One group identified the following problem: People are afraid of the vaccine, they are unsure of the long-term side effects, and they are unsure how or where to get the vaccine. To combat these concerns the group decided to go with a “Super Hero” theme to address fears around the vaccine. They used the fresh and innovative approach of Snapchat filters to communicate to patients that they are doing their part (by getting vaccinated) for the community. There were some challenges and Dr. Leal noted that using SnapChat in this way was new to her.
Another group was tasked with showcasing data in a creative way for the staff. The team made a poster that was designed to make the workers of the health center feel proud of the great service they have provided to the community. The team indicated that this poster would be displayed in the staff office.
Kimberly Keller, Director of Business Operations at PCH had this to say about the projects: “I had a wonderful time working with the students. The projects are imaginative and beautiful. I’m thankful that we’re able to share vaccine success stories and information with our community in such a unique way!”

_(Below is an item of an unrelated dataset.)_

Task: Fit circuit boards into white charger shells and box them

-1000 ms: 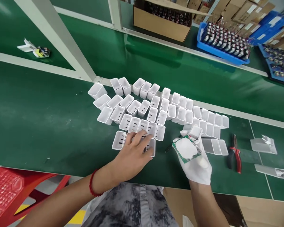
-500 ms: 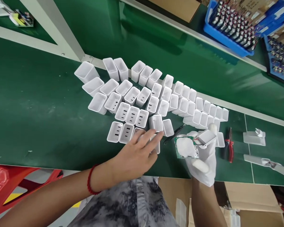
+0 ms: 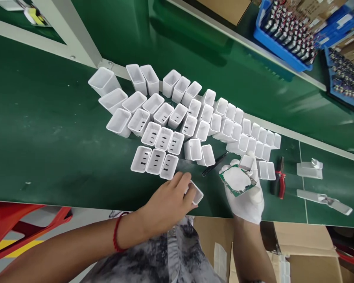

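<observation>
My left hand [image 3: 171, 200], bare with a red bracelet [image 3: 117, 232] at the wrist, has its fingers wrapped round a small white plastic case [image 3: 198, 195] near the front edge of the table. Part of that case is hidden by the fingers. My right hand [image 3: 246, 204], in a white glove, grips a green circuit board [image 3: 238, 192] topped with a round-cornered white pad. A small white box-shaped part [image 3: 246, 162] is also at this hand, behind the board. Left of my left fingers stand open white cases [image 3: 168, 167] with dark slots in their bottoms.
Rows of open white cases [image 3: 153, 103] stretch across the green table [image 3: 61, 157]. Black tweezers [image 3: 215, 164] and red-handled pliers [image 3: 280, 182] lie around my right hand. White parts [image 3: 309, 170] rest at right. Blue bins [image 3: 283, 39] stand on the shelf behind.
My left hand has drawn a white case away from the front row, toward the table edge. In my right hand the circuit board has turned and now faces up more. The view has shifted slightly.
</observation>
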`<state>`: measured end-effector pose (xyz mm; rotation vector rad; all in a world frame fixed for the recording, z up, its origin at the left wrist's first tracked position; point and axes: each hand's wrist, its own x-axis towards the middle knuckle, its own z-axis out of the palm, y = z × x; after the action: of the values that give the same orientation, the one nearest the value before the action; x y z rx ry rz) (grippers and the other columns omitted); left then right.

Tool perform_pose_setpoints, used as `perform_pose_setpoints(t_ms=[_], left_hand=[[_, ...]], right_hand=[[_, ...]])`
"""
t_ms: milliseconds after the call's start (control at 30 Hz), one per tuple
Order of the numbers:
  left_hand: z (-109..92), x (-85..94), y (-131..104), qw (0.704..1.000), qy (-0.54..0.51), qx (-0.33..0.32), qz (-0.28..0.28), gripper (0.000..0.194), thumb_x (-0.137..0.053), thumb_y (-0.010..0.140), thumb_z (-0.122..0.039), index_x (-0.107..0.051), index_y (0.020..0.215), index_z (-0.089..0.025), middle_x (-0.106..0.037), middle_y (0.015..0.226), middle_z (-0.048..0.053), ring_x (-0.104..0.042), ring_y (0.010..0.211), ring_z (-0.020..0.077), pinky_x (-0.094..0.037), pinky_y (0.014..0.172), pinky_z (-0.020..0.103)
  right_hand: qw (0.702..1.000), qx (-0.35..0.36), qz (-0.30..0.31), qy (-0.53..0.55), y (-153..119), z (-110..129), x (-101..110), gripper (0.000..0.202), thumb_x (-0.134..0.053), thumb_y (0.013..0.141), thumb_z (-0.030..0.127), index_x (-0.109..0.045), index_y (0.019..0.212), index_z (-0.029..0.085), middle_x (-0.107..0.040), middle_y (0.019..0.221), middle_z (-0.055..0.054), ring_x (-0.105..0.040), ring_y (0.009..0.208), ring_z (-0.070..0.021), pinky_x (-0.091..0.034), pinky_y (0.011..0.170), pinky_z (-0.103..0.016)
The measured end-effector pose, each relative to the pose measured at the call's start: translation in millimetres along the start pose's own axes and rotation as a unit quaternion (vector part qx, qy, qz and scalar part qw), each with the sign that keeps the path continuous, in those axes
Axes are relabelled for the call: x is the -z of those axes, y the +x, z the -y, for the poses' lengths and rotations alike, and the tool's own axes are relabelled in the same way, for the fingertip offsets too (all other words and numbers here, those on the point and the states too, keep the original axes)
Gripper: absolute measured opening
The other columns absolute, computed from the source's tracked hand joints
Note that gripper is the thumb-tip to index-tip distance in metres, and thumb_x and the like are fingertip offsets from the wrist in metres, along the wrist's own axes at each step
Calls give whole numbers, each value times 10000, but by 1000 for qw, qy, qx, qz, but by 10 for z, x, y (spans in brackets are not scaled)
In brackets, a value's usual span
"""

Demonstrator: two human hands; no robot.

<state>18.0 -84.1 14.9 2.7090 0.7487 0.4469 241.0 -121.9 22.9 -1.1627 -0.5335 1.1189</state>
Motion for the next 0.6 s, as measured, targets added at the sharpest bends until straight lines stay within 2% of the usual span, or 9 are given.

Dr. Leal elaborated about the class in general: “This SCI 220 will always be unique and special because the activities were all remote; the pandemic gave us opportunities to teach new skills that were not taught in prior course iterations. In a pandemic, without access to fancy big machines commonly thought of in maker spaces, we got a chance to but it gave us great opportunities to incorporate new skills like embroidery, knitting, crocheting, and sewable electronics (during the fall semester). It was such a great opportunity to see students flourish in skills they have never tried before! Some students have reported how calming it was to practice these skills in these hectic times.”
Overall, the presentations and the products introduced were original and contemporary. The use of technology and thinking outside of the box was evident especially when students talked about placing their product on other platforms and talking about things like augmented reality. I was very impressed with their ingenuity. The students worked within the confines of the pandemic and came up with solutions that the community partner could implement at the vaccination site and at the health center; that was the ultimate goal.